While the error is large in some cases, a useful feature of $p_{A}$ is that it never makes mistakes if $\text {Or}(x)=0$ . This allows us to easily reduce the error by taking $t:=\log 1/\epsilon$ polynomials $p_{A}$ and combining them with an Or.

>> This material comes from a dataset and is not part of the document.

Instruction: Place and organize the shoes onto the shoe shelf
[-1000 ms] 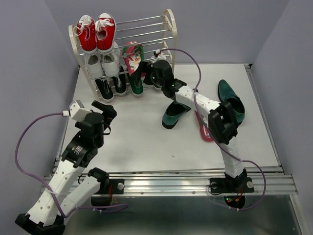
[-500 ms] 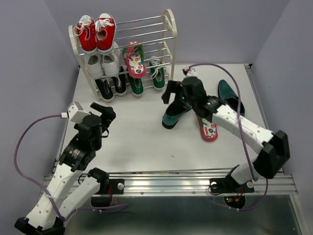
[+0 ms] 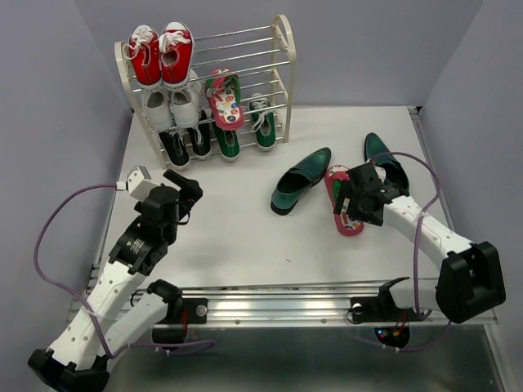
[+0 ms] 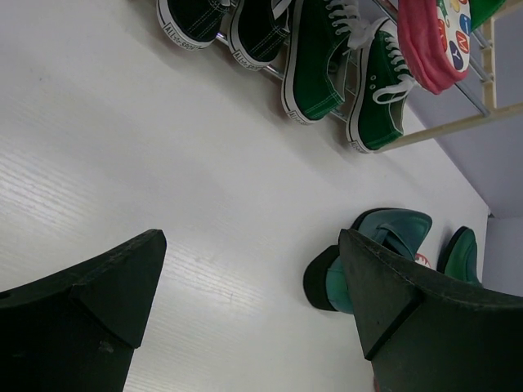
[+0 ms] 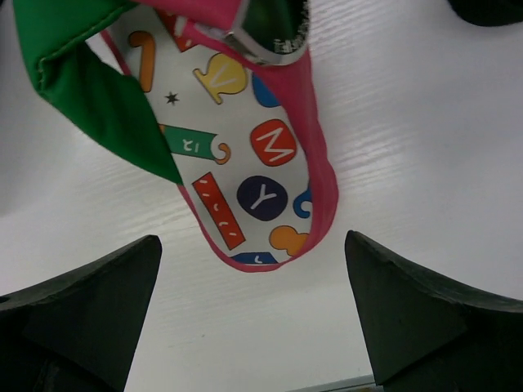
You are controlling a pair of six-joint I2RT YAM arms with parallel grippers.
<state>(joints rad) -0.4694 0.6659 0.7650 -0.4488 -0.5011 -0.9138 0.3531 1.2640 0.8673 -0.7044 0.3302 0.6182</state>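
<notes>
Right gripper (image 5: 251,238) wide open and empty, over one end of a pink flip-flop (image 5: 261,163), right of centre in the overhead view. Letters M and Y readable on its insole. Dark green loafers (image 3: 298,178) on either side. Left gripper (image 4: 251,235) open too, lower left, holding nothing. Shelf (image 3: 283,49) upper left: green sneakers (image 3: 227,140) on the bottom tier, second flip-flop (image 3: 225,100) above.

On the patterned insole of the flip-flop (image 5: 245,167) we can read a white letter M (image 5: 274,141) in a red square. Just behind the M, nearer the heel, stands a white Y (image 5: 266,197) in a dark blue circle. Left of the M, a green banner (image 5: 189,144) carries small marks that we cannot read. The sole edge of the black sneaker (image 4: 192,16) has lettering too small for us to read.
</notes>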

$\begin{aligned} p_{A_{1},A_{2},\ldots ,A_{t}}(x):=p_{A_{1}}(x)\vee p_{A_{2}}(x)\vee \cdots \vee p_{A_{t}}(x). \end{aligned}$

The analysis is like before:

If $\text {Or}(x)=0$ then $p_{A_{1},A_{2},\ldots ,A_{t}}(x)=0$ ;
If $\text {Or}(x)=1$ then $\mathbb {P}_{A_{1},A_{2},\ldots ,A_{t}}[p{}_{A_{1},A_{2},\ldots ,A_{t}}(x)=1]\ge 1-(1/2)^{t}\ge 1-\epsilon .$

It remains to bound the degree. Each $p_{A_{i}}$ has degree $1$ . The Or on $t$ bits has degree $t$ by Example 6.1. Hence the final degree is $t=\log 1/\epsilon$ . QED

Exercise 6.10. Obtain the same result for $C=\text {And}$ .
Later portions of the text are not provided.